Candi Sumberawan merupakan salah satu candi yang memiliki bentuk yang sangat unik, yaitu hanya berupa sebuah stupa, berlokasi di Desa Toyomarto, Kecamatan Singosari, Kabupaten Malang. Dengan jarak sekitar 6 km dari Candi Singosari. Candi ini merupakan peninggalan Kerajaan Singhasari dan digunakan oleh umat Buddha pada masa itu. Candi ini dibuat dari batu andesit dengan ukuran panjang 6,25 meter, lebar 6,25 meter, dan tinggi 5,23 meter, dibangun pada ketinggian 650 meter di atas permukaan laut, di kaki bukit Gunung Arjuna. Pemandangan di sekitar candi ini sangat indah karena terletak di dekat sebuah telaga yang sangat bening airnya. Keadaan inilah yang memberi nama Candi Rawan.
6, Candi Jawi.
Candi Jawi adalah candi yang dibangun sekitar abad ke-13, dan merupakan peninggalan bersejarah Hindu-Buddha Kerajaan Singhasari yang terletak di kaki Gunung Welirang, tepatnya di Desa Candi Wates, Prigen, Pasuruan, Jawa Timur, sekitar 3 kilometer dari pusat kota Pandaan.
Candi ini terletak di pertengahan jalan raya antara Kecamatan Pandaan, Kecamatan Prigen dan Pringebukan. Candi Jawi banyak dikira sebagai tempat pemujaan atau tempat peribadatan Buddha, tetapi sebenarnya merupakan tempat pendharmaan atau penyimpanan abu dari raja terakhir Singhasari, Kertanegara. Sebagian dari abu tersebut juga disimpan pada Candi Singhasari. Kedua candi ini ada hubungannya dengan Candi Jago yang merupakan tempat peribadatan Raja Kertanegara.
7, Prasasti Padang Roco.
Prasasti Padang Roco adalah sebuah prasasti yang ditemukan pada tahun 1911, di hulu sungai Batanghari, kompleks percandian Padangroco, nagari Siguntur, Sumatra Barat. Prasasti ini merupakan sebuah alas arca Amoghapasa yang pada empat sisinya terdapat manuskrip. Prasasti ini dipahatkan 4 baris tulisan dengan aksara Kawi dan memakai dua bahasa.
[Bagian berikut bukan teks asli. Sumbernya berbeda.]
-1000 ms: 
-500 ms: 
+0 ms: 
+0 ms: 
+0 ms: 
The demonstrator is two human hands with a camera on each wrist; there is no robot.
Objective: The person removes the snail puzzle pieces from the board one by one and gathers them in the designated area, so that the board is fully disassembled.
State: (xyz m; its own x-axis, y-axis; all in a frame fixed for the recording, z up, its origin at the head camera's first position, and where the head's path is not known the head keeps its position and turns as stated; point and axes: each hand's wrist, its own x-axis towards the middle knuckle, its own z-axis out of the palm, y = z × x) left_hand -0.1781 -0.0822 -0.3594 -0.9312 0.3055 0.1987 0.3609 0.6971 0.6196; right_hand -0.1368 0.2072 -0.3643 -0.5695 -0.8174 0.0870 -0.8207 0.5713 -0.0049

Prasasti ini kini disimpan di Museum Nasional Indonesia di Jakarta. Prasasti ini berangka tahun 1208 Saka atau 1286 Masehi, yang merupakan hadiah dari raja singasari di Jawa untuk rakyat dan Raja Kerajaan Melayu Dharmasraya di Sumatra.
8, Prasasti Wurare.
Prasasti Wurare adalah sebuah prasasti yang isinya memperingati penobatan arca Mahaksobhya di sebuah tempat bernama Wurare. Prasasti ditulis dalam bahasa Sansekerta menggunakan aksara Jawa Kuno dan bertarikh 1211 Saka, atau 21 November 1289. Arca Buddhis yang oleh masyarakat juga disebut Joko Dholog tersebut sebagai penghormatan dan perlambang bagi Raja Kertanegara dari kerajaan Singhasari, yang dianggap oleh keturunannya telah mencapai derajat Jina. Tulisan prasasti terletak di alas arca tersebut, yang ditulis melingkari bagian sampingnya. Prasasti berbentuk sajak 19 bait, yang di antaranya menceritakan tentang seorang pendeta sakti bernama Arrya Bharad, yang membelah tanah Jawa menjadi dua kerajaan dengan air ajaib dari kendinya, sehingga masing-masing belahan menjadi Janggala dan Pangjalu. Pembelahan dilakukan untuk menghindari perang saudara antara dua pangeran yang ingin berperang memperebutkan kekuasaan.
Arca mulanya ditemukan di daerah Kandang Gajak yang termasuk dalam wilayah desa Bejijong, Kecamatan Trowulan, Kabupaten Mojokerto. Pada tahun 1817, arca dipindahkan ke Surabaya, dan saat ini terdapat di Taman Apsari, dekat pusat Kota Surabaya, Jawa Timur.